O presidente argentino, que surgiu do nada político devido à sua presença midiática, demonstrou um pragmatismo político impensável em quem sempre se mostrou como um libertário intransigente.
Lembremos que sempre se disse que sua campanha foi, em parte, custeada por aquele que foi presidente da Câmara dos Deputados, depois ministro da Economia e finalmente candidato pelo peronismo, Sergio Massa, para dividir o voto da direita.
Mas que, diante do segundo turno (balotaje), usou o apoio do ex-presidente Mauricio Macri e da candidata presidencial do Pro, Patricia Bullrich, para vencer o próprio Massa. Nos primeiros meses de gestão, desfez-se de seus colaboradores mais destacados na campanha e os substituiu por funcionários da aliança macrista, embora não como parte de uma negociação, mas sim como uma cooptação.

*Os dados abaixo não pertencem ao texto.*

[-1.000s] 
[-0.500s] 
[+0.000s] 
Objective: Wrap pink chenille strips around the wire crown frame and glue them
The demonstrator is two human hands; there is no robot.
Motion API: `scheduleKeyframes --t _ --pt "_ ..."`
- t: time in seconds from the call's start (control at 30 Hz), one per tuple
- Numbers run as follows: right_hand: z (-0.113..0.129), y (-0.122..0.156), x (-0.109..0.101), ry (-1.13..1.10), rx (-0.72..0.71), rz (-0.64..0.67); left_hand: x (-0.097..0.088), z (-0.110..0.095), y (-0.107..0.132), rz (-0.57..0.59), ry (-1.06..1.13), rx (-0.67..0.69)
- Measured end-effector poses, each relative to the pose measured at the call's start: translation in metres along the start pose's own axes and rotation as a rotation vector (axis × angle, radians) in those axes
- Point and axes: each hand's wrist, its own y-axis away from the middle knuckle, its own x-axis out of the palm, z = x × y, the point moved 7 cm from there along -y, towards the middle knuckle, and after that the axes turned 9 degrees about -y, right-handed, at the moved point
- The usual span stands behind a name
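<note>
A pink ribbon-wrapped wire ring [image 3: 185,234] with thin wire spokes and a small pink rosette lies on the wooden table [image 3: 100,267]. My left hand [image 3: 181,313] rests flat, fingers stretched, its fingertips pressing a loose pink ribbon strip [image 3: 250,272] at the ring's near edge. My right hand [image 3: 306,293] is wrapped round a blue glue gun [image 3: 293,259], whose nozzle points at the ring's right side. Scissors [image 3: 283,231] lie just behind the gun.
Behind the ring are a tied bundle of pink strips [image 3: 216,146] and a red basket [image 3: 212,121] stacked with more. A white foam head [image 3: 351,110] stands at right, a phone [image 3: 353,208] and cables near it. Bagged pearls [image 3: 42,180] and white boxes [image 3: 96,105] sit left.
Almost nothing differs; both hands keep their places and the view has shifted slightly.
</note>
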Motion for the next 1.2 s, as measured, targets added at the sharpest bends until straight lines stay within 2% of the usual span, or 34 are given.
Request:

Há um mês, ganhou as eleições de meio de mandato e conseguiu acordar com os governadores que não são de sua facção uma maioria que lhe permitirá, pela primeira vez, aprovar a lei orçamentária antes do fim do ano e algum tipo de reforma na legislação trabalhista e tributária para o próximo mês de fevereiro, que dê sinais positivos aos investidores.

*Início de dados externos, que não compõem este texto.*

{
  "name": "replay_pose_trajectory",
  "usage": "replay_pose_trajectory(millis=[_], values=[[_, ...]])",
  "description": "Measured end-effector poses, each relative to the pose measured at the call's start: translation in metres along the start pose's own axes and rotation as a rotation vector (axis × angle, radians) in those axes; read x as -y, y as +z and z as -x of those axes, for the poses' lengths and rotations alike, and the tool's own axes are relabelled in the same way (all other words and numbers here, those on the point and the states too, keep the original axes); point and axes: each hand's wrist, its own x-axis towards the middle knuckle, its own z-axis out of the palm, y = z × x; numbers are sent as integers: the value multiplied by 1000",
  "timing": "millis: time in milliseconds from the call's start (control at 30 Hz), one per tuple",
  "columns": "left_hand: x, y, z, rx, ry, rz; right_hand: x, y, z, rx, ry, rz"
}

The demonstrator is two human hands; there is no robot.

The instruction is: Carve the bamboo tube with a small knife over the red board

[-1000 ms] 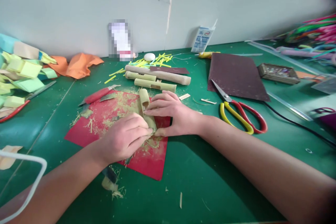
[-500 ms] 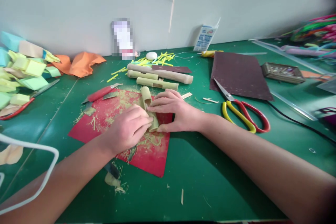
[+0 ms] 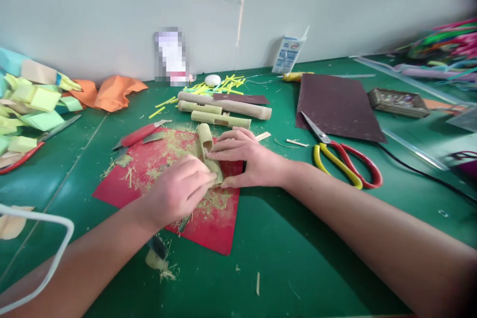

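- While both my hands met at the bamboo tube (image 3: 213, 166), which I took as the clock's centre, the green table (image 3: 290, 258) bore everything else.
- The red sheet (image 3: 219, 228) lay skewed beneath the tube; if it was loose, a hard push could have skidded it, tube and all.
- The dark sheet (image 3: 335, 104) lay well apart at two o'clock, the tip of the scissors (image 3: 337, 156) over its near edge, their handles toward three.
- From three o'clock my right hand (image 3: 248, 156) was clamped on the tube, fingers at the slot, thumb by the near end. Had that hold slackened, the round wall could have rolled.
- From eight o'clock my left hand (image 3: 182, 184) had its fingers curled at the near half; whether they pinched anything I could not tell. A slip might have driven them into my right thumb.
- The tube itself pointed its far end to eleven, slot facing up; a rough rim could have pricked a fingertip.
- A slotted tube (image 3: 238, 121) lay crosswise, apart, at one.
- A red-handled tool (image 3: 139, 134) lay near ten.
- Shavings (image 3: 179, 144) littered the sheet; trapped underneath, they could have unsteadied the tube.
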Motion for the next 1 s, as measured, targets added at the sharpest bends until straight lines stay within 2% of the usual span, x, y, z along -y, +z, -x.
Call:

No entanto, continua pendente a eliminação do controle cambial (cepo) que impede a livre repatriação de divisas para os estrangeiros; o Governo anunciou uma liberação em breve, mas dependerá de sua solidez financeira. Embora a vitória política tenha dado oxigênio à sua economia, a atividade mantém-se estagnada e os investimentos analisam bem as suas cartas antes de jogar.
A administração Milei aposta todas as suas fichas em um alinhamento incondicional com a de seu par norte-americano, Donald Trump.

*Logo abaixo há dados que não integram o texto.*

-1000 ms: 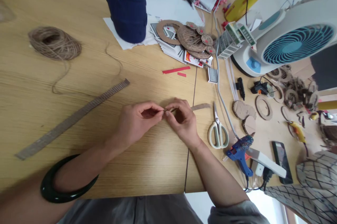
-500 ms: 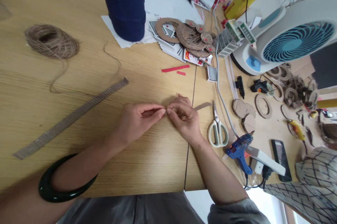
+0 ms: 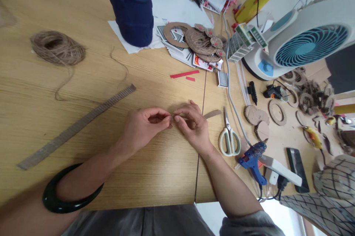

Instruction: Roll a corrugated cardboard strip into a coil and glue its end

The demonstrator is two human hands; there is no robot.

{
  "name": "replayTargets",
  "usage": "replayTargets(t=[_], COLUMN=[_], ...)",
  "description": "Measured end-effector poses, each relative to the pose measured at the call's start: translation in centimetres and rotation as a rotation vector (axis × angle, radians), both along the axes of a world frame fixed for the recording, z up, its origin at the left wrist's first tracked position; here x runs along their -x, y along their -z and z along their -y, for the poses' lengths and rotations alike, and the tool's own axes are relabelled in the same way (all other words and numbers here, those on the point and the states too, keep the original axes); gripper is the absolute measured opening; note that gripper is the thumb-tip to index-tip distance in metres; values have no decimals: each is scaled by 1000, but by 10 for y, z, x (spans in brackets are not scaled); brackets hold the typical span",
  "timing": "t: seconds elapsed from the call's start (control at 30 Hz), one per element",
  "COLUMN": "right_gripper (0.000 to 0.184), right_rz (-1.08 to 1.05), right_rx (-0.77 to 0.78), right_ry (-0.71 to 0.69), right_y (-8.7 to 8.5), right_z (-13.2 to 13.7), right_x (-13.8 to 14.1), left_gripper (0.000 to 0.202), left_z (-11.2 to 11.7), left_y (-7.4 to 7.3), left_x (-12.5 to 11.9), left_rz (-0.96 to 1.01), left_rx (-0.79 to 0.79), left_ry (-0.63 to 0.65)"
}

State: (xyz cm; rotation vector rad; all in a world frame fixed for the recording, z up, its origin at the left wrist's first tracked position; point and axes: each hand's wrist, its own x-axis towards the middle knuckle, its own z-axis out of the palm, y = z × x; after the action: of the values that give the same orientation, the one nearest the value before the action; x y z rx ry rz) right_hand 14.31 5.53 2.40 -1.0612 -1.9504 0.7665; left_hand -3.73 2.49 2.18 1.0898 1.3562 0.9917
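Over the table my left hand (image 3: 144,125) and my right hand (image 3: 192,127) meet fingertip to fingertip, both in a pinch. A short corrugated cardboard strip (image 3: 213,114) sticks out on the far side of my right hand, its other part hidden by the fingers. What lies between the fingertips is too small and covered to make out fully; it looks like that strip's end. A longer corrugated cardboard strip (image 3: 80,125) lies flat to the left of my left hand. Scissors (image 3: 229,138) with pale handles rest to the right of my right hand.
A twine ball (image 3: 57,48), a dark blue bottle (image 3: 129,14) and red paper strips (image 3: 184,74) lie beyond my hands. On the right are a blue glue gun (image 3: 253,160), a grey cable (image 3: 232,100), cardboard rings (image 3: 284,116), a fan (image 3: 307,40) and another person's checked sleeve (image 3: 335,177).
My fingertips have drawn slightly apart, the left hand shifting a little to the left and both keeping their pinch. The things on the table have stayed put, apart from a slight view shift.
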Motion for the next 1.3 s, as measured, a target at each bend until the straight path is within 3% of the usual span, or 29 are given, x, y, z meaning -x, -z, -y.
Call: replayTargets(t=[0.17, 0.53, 0.73, 1.1, 1.3], right_gripper=[4, 6, 8, 5, 6], right_rz=[25, -57, -73, -120, -137], right_rx=[-10, 57, 49, 90, 83], right_ry=[6, -26, -27, -20, -37], right_y=[3, 4, 5, 6, 7], right_z=[1, 2, 1, 2, 3], right_x=[0, 0, 0, 2, 3], left_gripper=[16, 16, 16, 12, 10], left_z=[0, 2, 3, 2, 3], left_y=[-6, 0, -1, -4, -4], left_x=[-1, -2, -4, -3, -3], left_rz=[64, 11, 88, 5, -42], left_rx=[-1, -103, -62, -91, -131], left_ry=[-71, -20, -23, -68, -23])
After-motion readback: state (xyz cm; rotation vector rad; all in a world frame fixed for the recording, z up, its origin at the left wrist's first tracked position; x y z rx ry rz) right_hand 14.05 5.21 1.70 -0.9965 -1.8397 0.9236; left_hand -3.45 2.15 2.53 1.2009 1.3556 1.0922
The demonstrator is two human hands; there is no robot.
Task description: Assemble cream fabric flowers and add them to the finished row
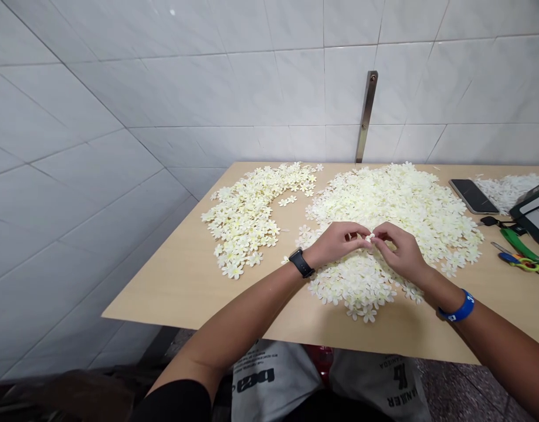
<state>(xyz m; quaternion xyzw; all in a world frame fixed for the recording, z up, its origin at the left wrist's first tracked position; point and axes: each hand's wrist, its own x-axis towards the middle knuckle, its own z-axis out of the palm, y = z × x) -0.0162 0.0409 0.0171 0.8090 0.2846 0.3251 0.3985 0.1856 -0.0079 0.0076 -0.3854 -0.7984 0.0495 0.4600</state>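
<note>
My left hand (339, 241), with a black watch on its wrist, pinches one side of a small white artificial flower (370, 237). On the other side of that flower, the thumb and fingertips of my right hand (400, 251) are closed on it; a blue band circles this wrist. Both hands hover over a large heap of loose white and pale yellow artificial flowers (383, 199). A second, curved pile of such flowers (243, 220) lies to the left on the wooden table. The fingers hide part of the held flower.
At the right lie a phone (474, 196), colourful scissors (518, 259), a green-handled tool (522, 246) and a dark box (535, 211). Small white pieces (507, 190) are heaped behind them. A tiled wall (251, 88) with a metal strip (366, 117) borders the table (181, 293).
</note>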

Enquanto isso, renova seu gabinete. Nomeou como Chanceler o ex-secretário de Finanças, Pablo Quirno, que dará um caráter economicista e comercial à sua gestão que, embora olhe para o Norte, não desprezará sua relação com a China, com quem a Argentina tem acordado um swap cambial que não está em condições de cancelar.
De fato, e com grande discrição, Quirno já teria se reunido com o embaixador chinês em Buenos Aires e prometido uma visita governamental de peso a Pequim no primeiro semestre de 2026.
Em nível regional, o Governo não tem mais expectativas do que ver como se tingem de sua própria coloração política alguns governos como o da Bolívia, com a posse de Rodrigo Paz; o do Peru, com o juramento de José Jerí, e “acende uma vela” para José Antonio Kast no Chile, além dos governos paraguaio e equatoriano.
Com o Brasil, por outro lado, não tensiona nem ativa [as relações]; nesse sentido, o aceno de Trump ao presidente Lula no contexto da assembleia das Nações Unidas o isentou de novos exageros; de fato, manteve-se cauteloso diante da prisão preventiva decretada contra o ex-presidente Jair Bolsonaro.
Com este panorama, é possível imaginar que no ano que vem venham investidores estrangeiros e a economia se ative. Em Buenos Aires, todos dão como certa a reeleição presidencial em 2027.
No entanto, esse cenário guarda uma interrogação que tem a ver com seus próprios desejos, porque Milei desfruta mais da economia e de sua celebridade internacional do que de construir com a lama da política.